PROBLEM TO WORK ON ▸ Would you transcribe each entry exactly as it stands, omitting the pictures?

AVAILABLE RECORDS ▸
--------------------------------------------------
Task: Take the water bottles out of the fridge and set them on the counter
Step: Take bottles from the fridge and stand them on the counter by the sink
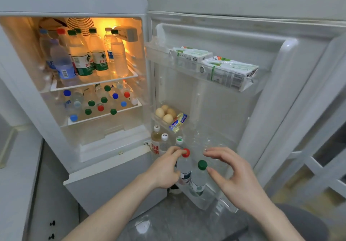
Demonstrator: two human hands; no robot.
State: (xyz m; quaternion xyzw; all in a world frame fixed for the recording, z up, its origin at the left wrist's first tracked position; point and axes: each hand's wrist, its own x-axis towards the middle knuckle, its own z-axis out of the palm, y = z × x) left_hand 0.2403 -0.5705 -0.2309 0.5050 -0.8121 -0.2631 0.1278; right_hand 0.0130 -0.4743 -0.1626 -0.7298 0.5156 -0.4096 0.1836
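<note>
The fridge stands open, with its door swung to the right. Several water bottles stand on the top shelf and several more on the shelf below, seen by their caps. In the door's bottom rack stand a red-capped bottle and a green-capped bottle. My left hand grips the red-capped bottle at its neck, fingertips by the cap. My right hand hovers open, fingers spread round the green cap, thumb close to the bottle's shoulder.
Other drink bottles stand further back in the same rack. Eggs and a butter pack sit in the middle door rack, cartons in the top one. A white cabinet surface lies left; a grey marbled surface lies below.
</note>
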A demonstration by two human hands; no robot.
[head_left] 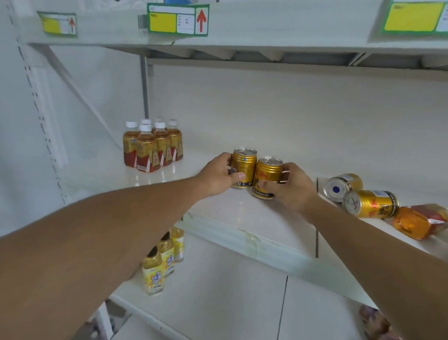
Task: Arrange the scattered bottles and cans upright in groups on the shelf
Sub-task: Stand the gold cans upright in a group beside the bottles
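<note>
Two gold cans stand upright side by side on the white shelf (254,217). My left hand (218,176) grips the left gold can (243,165). My right hand (292,187) grips the right gold can (267,173), which leans slightly. Several amber tea bottles (152,147) with white caps stand grouped at the shelf's back left. To the right, two gold cans lie on their sides: one (341,186) behind, one (370,203) in front. An amber bottle (421,221) lies flat at the far right.
An upper shelf (249,34) with yellow price tags hangs overhead. On the lower shelf (225,285), three yellow-labelled bottles (160,259) stand below my left forearm. A perforated upright post (38,115) borders the left side.
</note>
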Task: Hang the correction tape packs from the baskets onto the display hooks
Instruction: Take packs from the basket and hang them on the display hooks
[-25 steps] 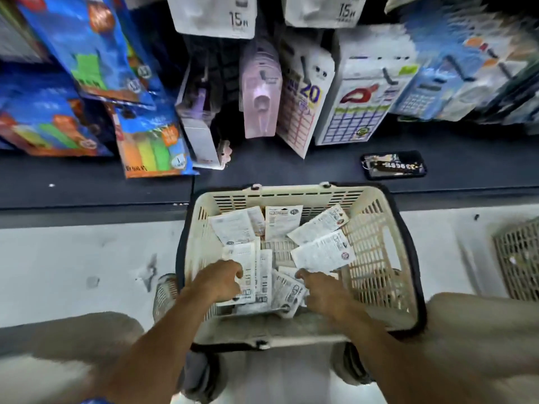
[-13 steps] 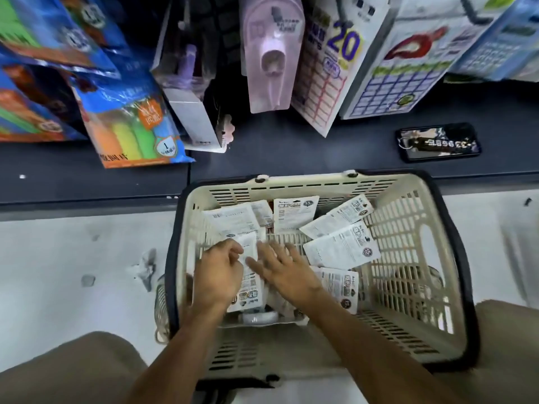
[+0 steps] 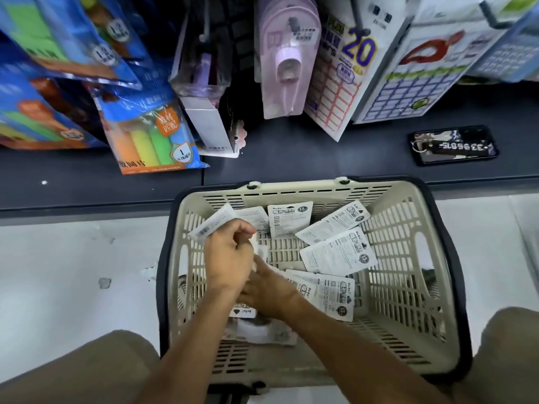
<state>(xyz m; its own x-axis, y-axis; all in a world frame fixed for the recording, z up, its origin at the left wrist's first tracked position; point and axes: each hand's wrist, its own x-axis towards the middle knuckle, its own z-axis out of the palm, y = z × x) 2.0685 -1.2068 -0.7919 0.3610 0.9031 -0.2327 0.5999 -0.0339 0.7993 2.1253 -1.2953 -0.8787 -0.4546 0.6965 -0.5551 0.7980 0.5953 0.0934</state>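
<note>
1. One dark shelf (image 3: 291,158) spans the top of the view; packaged stationery hangs above it.
2. One beige basket (image 3: 408,258) with a dark rim sits on the pale floor (image 3: 58,272), just in front of the shelf edge.
3. Several white correction tape packs (image 3: 338,255) lie loose on the basket bottom, most printed side up, some overlapping.
4. Left hand (image 3: 230,258): inside the basket, fingers curled round one pack (image 3: 213,223), which sticks out past the knuckles toward the far left corner.
5. Right hand (image 3: 268,293): low in the basket, crossing just under the left wrist, resting on the packs near the front. Its fingers are hidden and blurred; grip state cannot be determined.
6. One phone (image 3: 455,145) lies flat on the shelf, right of the basket's far edge.
</note>
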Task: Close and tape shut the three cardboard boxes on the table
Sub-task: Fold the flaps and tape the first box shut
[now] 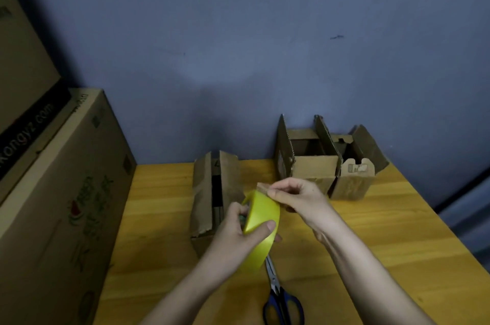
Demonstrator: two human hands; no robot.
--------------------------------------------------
COMPLETED TASK ▸
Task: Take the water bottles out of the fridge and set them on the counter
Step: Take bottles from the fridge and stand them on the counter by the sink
Demonstrator: two human hands; no robot.
State: (xyz m; quaternion xyzw; all in a world frame fixed for the recording, z up, its origin at the left wrist's first tracked position; point and axes: each hand's wrist, its own x-axis towards the middle knuckle, its own z-axis out of the palm, y = z × x) left_hand 0.2403 -0.5705 -0.2309 0.5050 -0.8121 -0.2631 0.1278; right_hand 0.0130 -0.4743 -0.1626 -0.7298 0.5156 -0.4096 0.1836
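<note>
The fridge stands open, with its door swung to the right. Several water bottles stand on the top shelf and several more on the shelf below, seen by their caps. In the door's bottom rack stand a red-capped bottle and a green-capped bottle. My left hand grips the red-capped bottle at its neck, fingertips by the cap. My right hand hovers open, fingers spread round the green cap, thumb close to the bottle's shoulder.
Other drink bottles stand further back in the same rack. Eggs and a butter pack sit in the middle door rack, cartons in the top one. A white cabinet surface lies left; a grey marbled surface lies below.
</note>
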A demonstration by two human hands; no robot.
[head_left] 
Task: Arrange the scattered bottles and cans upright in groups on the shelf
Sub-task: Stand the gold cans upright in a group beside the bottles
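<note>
Two gold cans stand upright side by side on the white shelf (254,217). My left hand (218,176) grips the left gold can (243,165). My right hand (292,187) grips the right gold can (267,173), which leans slightly. Several amber tea bottles (152,147) with white caps stand grouped at the shelf's back left. To the right, two gold cans lie on their sides: one (341,186) behind, one (370,203) in front. An amber bottle (421,221) lies flat at the far right.
An upper shelf (249,34) with yellow price tags hangs overhead. On the lower shelf (225,285), three yellow-labelled bottles (160,259) stand below my left forearm. A perforated upright post (38,115) borders the left side.
</note>
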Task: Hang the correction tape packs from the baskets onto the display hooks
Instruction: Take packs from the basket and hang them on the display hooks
[-25 steps] 
[-13 steps] 
[+0 steps] 
<state>(xyz m; its own x-axis, y-axis; all in a world frame fixed for the recording, z up, its origin at the left wrist's first tracked position; point and axes: each hand's wrist, its own x-axis towards the middle knuckle, its own z-axis out of the palm, y = z × x) 2.0685 -1.2068 -0.7919 0.3610 0.9031 -0.2327 0.5999 -0.0339 0.7993 2.1253 -1.2953 -0.8787 -0.4546 0.6965 -0.5551 0.7980 0.5953 0.0934</state>
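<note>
1. One dark shelf (image 3: 291,158) spans the top of the view; packaged stationery hangs above it.
2. One beige basket (image 3: 408,258) with a dark rim sits on the pale floor (image 3: 58,272), just in front of the shelf edge.
3. Several white correction tape packs (image 3: 338,255) lie loose on the basket bottom, most printed side up, some overlapping.
4. Left hand (image 3: 230,258): inside the basket, fingers curled round one pack (image 3: 213,223), which sticks out past the knuckles toward the far left corner.
5. Right hand (image 3: 268,293): low in the basket, crossing just under the left wrist, resting on the packs near the front. Its fingers are hidden and blurred; grip state cannot be determined.
6. One phone (image 3: 455,145) lies flat on the shelf, right of the basket's far edge.
</note>
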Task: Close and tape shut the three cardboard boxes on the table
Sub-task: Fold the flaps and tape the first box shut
[now] 
Demonstrator: two human hands; no robot.

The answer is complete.